Task — Check each line of the records for "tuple"; collect those that have it.

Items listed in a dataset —

- - -

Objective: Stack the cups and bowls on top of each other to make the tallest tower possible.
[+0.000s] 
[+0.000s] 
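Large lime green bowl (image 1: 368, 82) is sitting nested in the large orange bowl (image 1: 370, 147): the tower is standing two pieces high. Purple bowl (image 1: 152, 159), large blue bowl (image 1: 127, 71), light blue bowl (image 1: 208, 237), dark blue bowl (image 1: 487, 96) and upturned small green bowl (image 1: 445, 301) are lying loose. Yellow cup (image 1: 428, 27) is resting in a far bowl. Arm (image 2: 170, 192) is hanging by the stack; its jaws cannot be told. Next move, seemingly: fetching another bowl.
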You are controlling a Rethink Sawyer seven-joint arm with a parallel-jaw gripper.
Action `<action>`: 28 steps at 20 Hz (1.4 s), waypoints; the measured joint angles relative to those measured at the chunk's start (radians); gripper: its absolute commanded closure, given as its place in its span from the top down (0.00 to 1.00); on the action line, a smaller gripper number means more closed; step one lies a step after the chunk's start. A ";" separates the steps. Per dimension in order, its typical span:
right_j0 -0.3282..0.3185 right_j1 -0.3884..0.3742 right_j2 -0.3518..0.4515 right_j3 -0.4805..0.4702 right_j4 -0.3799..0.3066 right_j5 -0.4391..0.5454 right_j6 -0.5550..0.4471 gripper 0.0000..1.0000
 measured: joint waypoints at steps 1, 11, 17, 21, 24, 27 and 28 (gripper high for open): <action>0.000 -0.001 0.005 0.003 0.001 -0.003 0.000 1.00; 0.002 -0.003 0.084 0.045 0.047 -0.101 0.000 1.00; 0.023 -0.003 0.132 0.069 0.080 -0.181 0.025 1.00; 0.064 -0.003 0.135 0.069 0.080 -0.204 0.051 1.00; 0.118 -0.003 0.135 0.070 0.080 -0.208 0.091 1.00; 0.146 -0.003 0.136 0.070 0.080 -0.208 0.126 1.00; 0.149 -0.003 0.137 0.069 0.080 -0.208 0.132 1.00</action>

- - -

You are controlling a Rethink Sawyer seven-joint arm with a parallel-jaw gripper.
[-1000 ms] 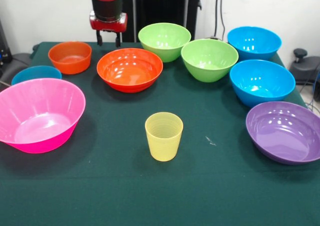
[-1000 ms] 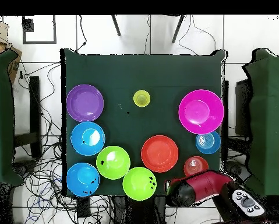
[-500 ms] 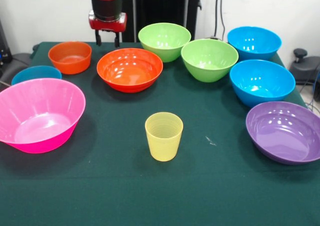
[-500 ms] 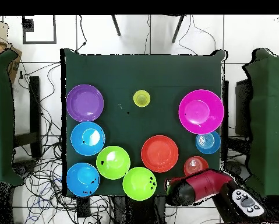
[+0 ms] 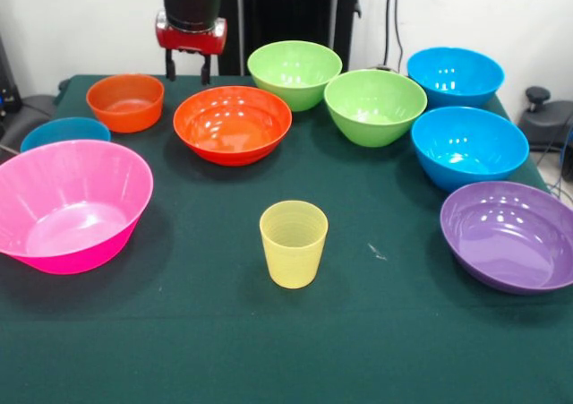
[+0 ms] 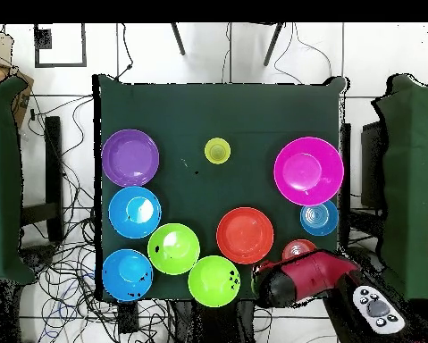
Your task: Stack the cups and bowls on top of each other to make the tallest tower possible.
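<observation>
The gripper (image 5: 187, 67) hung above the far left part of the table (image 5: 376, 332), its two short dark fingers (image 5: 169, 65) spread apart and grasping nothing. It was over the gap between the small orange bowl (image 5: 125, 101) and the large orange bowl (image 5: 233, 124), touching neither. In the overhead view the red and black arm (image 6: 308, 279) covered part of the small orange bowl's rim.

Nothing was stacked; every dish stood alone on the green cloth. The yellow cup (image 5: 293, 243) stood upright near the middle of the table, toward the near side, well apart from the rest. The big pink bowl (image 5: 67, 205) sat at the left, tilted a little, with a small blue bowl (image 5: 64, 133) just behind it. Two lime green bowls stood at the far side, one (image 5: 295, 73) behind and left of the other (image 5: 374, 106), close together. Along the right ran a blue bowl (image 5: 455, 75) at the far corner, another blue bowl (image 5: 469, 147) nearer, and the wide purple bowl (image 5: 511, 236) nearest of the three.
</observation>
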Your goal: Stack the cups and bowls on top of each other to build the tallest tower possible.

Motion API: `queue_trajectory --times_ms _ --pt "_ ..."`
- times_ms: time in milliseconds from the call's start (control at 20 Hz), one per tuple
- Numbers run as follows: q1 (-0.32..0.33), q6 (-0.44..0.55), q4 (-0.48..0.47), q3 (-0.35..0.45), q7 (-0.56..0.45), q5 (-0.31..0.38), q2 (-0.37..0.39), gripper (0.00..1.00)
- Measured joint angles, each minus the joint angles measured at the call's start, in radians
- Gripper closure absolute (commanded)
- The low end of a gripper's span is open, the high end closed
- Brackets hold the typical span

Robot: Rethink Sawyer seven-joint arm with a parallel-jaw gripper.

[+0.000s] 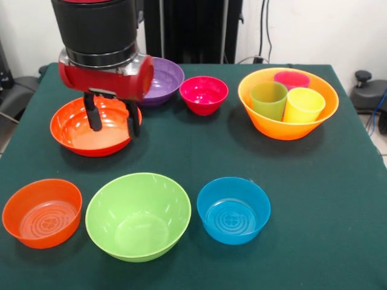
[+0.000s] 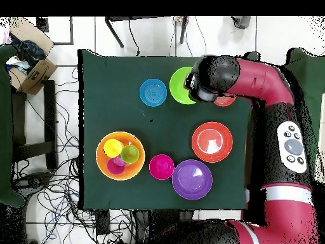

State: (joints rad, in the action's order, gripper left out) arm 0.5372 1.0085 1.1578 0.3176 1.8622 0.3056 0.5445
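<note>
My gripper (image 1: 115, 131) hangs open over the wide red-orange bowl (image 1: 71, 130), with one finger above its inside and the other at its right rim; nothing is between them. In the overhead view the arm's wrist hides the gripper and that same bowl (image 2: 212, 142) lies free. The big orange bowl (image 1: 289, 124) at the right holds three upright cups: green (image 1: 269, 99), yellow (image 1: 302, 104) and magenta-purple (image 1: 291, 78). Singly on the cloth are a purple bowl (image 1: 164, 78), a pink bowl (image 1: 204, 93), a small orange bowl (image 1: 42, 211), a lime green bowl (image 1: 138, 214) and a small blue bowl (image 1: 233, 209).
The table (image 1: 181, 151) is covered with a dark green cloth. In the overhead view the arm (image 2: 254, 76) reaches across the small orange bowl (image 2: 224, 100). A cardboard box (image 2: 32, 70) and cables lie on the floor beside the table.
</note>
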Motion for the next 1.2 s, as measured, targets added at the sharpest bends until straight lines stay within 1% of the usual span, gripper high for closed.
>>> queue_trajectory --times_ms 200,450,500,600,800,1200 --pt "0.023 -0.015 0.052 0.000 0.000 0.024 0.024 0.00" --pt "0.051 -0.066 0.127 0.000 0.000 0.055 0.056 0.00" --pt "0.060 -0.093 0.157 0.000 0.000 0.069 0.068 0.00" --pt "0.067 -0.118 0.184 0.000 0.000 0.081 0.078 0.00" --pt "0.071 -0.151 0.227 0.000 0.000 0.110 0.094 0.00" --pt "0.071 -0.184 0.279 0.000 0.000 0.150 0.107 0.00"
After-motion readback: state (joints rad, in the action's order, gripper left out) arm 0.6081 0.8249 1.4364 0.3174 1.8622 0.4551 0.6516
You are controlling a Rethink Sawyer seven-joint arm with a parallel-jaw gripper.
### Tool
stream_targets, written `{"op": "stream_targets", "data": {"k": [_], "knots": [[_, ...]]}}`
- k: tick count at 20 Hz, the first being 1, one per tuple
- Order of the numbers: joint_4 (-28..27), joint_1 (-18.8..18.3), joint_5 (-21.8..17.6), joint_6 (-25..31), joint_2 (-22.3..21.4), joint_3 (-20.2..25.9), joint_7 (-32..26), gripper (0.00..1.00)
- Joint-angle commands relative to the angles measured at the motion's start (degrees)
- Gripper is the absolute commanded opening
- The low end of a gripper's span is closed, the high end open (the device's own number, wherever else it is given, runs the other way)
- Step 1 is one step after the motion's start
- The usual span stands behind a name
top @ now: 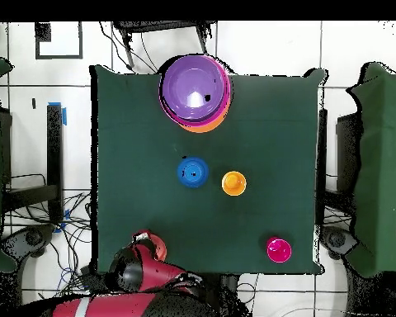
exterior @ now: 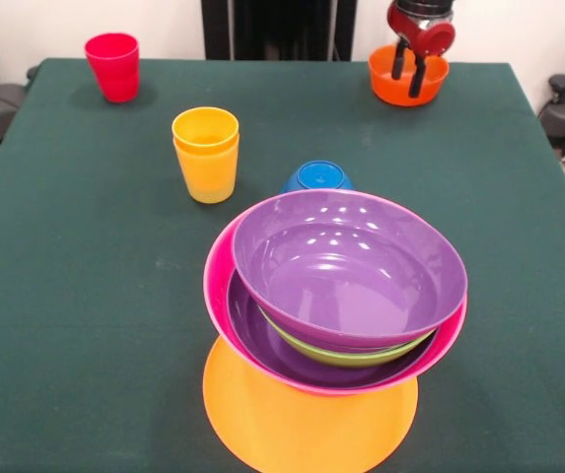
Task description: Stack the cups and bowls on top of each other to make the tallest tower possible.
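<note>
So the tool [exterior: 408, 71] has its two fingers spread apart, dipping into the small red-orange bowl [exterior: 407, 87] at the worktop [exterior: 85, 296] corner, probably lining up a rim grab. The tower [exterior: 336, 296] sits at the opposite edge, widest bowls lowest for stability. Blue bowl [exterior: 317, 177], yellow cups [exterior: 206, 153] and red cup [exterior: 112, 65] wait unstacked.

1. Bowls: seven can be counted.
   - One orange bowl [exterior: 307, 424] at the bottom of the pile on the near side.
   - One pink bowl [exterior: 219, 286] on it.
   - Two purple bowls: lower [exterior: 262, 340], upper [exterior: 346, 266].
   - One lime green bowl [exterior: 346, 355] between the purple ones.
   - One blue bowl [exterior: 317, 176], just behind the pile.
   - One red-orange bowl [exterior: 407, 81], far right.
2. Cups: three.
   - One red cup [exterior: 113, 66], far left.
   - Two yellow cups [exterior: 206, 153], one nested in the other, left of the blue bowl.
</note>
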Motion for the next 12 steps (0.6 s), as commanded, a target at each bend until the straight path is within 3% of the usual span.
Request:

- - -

Written solution —
- times_ms: time in milliseconds from the call's start (control at 20 Hz), one per tuple
- k: tick count at 20 Hz, the first being 1, one per tuple

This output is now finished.